Неприятной темы коснулись с Акицей во время выставки. Она поинтересовалась, получу ли что-либо я из Стокгольма, с этого переехали на получу ли я гонорар за «Петрушку». Здесь я ей не удержался сказать, что чувствую себя не в силах идти и хлопотать об этих деньгах, наперед зная, что Мейерхольд не оставит такого случая мне еще раз дать отведать своей мести. Не скрыл я от нее и общее мое состояние: мое ощущение приближающейся непредотвратимой катастрофы. Всю жизнь я знаю, что со мной нечто подобное должно произойти, и теперь, когда оно надвинулось вплотную, я совершенно бессилен. Я могу писать картины, но я не могу их навязывать и вообще ими «торговать». Я могу писать в газетах, но лишь до того момента, пока мне удавалось говорить правду и я мог тешиться, что меня более или менее верно понимают. Теперь же я лишен почвы. Я лишен своей атмосферы, я лишен всяких «средств к существованию». Пойти на службу к большевикам я, никогда не служивший, тоже не могу и не хочу. Вот и выходит, что я должен готовиться встретить самую чудовищную и абсолютную нужду, повергнуть самых любимых людей в гнусные беды. А сделать что-либо для предотвращения этого я уже не в состоянии. Акица на это промолвила: «Ну, видно, мне тогда нужно приняться за дело». Однако, увы, я ей не верю нисколько. Она возьмет два-три урока кройки или сделает что-либо подобное, милое и бессмысленное, но тратить мы будем столько же, так же будем баловать детей и прислугу, но денег и она ниоткуда не достанет. Остается одно — ждать чуда. И я только его и жду. Даже совершенно спокоен, потому что иного исхода нет: или голодная смерть, или чудесное спасение. Стип — тот, по крайней мере, удержится в коммерции и он, по-видимому, зарабатывает значительные суммы. Но я на это не способен. Нет, я способен только на то, чтобы «гулять по Версалю», отравляться газетами и вести все эти никчемные записи.

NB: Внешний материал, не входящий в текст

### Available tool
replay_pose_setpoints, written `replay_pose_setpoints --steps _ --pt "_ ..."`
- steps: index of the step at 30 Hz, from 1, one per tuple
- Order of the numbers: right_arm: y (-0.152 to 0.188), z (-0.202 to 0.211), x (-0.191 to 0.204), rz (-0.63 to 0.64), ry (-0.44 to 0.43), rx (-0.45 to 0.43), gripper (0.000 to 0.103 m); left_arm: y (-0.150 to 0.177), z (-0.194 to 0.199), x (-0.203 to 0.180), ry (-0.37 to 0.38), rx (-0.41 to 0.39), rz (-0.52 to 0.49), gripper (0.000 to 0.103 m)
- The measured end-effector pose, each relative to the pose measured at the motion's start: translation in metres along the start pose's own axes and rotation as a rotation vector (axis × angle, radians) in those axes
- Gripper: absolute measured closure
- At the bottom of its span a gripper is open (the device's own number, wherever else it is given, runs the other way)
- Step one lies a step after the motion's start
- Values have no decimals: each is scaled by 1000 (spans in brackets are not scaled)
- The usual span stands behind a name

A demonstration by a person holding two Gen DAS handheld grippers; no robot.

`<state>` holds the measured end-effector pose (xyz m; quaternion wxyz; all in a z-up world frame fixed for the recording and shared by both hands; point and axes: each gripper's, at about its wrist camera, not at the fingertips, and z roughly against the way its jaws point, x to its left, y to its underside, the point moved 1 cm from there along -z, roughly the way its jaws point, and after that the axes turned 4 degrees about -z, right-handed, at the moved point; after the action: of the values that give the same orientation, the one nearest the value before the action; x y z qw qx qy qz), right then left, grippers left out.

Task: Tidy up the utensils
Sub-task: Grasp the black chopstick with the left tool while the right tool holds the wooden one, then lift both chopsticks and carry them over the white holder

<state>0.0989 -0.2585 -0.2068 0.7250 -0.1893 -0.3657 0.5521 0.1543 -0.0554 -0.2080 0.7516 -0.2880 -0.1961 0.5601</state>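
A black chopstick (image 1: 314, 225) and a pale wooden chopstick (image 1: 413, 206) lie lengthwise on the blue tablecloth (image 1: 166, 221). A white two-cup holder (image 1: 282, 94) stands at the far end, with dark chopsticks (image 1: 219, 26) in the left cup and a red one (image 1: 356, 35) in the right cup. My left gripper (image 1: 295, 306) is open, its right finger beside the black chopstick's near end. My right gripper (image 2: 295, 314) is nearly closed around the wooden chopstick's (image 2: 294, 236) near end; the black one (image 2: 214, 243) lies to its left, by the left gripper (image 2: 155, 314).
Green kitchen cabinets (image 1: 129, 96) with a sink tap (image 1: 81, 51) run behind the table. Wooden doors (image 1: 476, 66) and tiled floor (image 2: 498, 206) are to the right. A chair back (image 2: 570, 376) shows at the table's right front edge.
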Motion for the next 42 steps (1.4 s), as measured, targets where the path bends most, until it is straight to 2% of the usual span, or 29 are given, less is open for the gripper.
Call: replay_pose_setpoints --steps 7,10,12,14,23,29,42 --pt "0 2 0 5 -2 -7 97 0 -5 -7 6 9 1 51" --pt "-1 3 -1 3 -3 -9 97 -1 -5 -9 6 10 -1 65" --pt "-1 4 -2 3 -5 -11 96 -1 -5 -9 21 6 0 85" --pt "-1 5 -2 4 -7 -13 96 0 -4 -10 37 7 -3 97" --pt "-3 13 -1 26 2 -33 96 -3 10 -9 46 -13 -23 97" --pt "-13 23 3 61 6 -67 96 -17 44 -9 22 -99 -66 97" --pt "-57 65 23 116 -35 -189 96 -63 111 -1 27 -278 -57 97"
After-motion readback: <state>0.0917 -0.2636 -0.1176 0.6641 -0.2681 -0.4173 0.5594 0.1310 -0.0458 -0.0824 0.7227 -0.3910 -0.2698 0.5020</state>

Аналогичный разговор произошел и вечером, причем я еще более наговорил всяких «нервических глупостей»: о смерти, о катастрофе, после того, однако, что, излив душу, полегчало, наступило полное успокоение. Думаю, что такие нервозные стычки — явление весьма характерное для времени на всем свете.
Днем пошел по приглашению Верещагина в Зимний дворец. Однако оказалось, что собрание по плану отложено до среды, а его доклад о комиссиях — еще дальше. За время моего отсутствия происходило несколько заседаний, и одно, в субботу, — в Музее Александра III, так как признано желательным на местах знакомиться с конструкцией музейного дела. На здоровье — если это может задержать всякую чепуху, которую Ятманов стал бы проводить в большевистской поспешности. Еще раз наставлял Верещагина, чтобы он вел регистрацию своих работ, и, кажется, на сей раз убедил. Он тут же обратился с требованиями «распоряжений» к Эрнсту, которому все дело передано для бесед с организацией, занявшей дворец Кики Андреева и собирающейся в нем проводить аукцион по продаже всего имущества, не представляющего музейной ценности. Определить музейную ценность должен Эрнст, в такой постановке вопроса получается, что он как бы заодно с этими «идейными экспроприаторами». Я посоветовал «ответственность переложить на представителя власти Ятманова», а самим отгородиться от подобных вещей — это против нашей гражданской совести. Посоветовал и Василию Андреевичу, чтобы он снова в Коллегии заявил о своем несогласии с социалистическим отрицанием частной собственности. После этого будет иная позиция. Курьезно, что эти старые чиновники сами не до чего не додумаются и договариваться не могут! Это относится к Нотгафту, к Левинсону-Лессингу (занятый Павловским полком Гущик так с тех пор и не являлся, непоследовательный Верещагин, тем не менее, посылает членов комиссии, которые всюду терпят афронты). Снова Верещагин настаивал, чтобы я согласился получить жалование. Я буду, однако, крепиться до последней возможности, чтобы не быть обязанным большевикам. Дурачок Путя меня бесит своим легкомысленным ко всему отношением. Он никогда не слушает, как, что обсуждается, лезет с посторонними вопросами.
После Эрмитажа зашел к Аргутону. Беседа, к которой присоединился Нерадовский, прошла очень мирно и ласково, но без единого намека на Бларамбера Стипа. Аргутон колеблется, купить ли предложенную ему очень загадочную картину — эффектно и бойко написанный этюд какого-то глядящего вверх поляка в странной черной шапке, с боков меховая опушка. Не то какой-то подражатель Гальса, не то Брюллова (скорее последнего). На подрамнике монограмма T.Ш. (Шевченко?).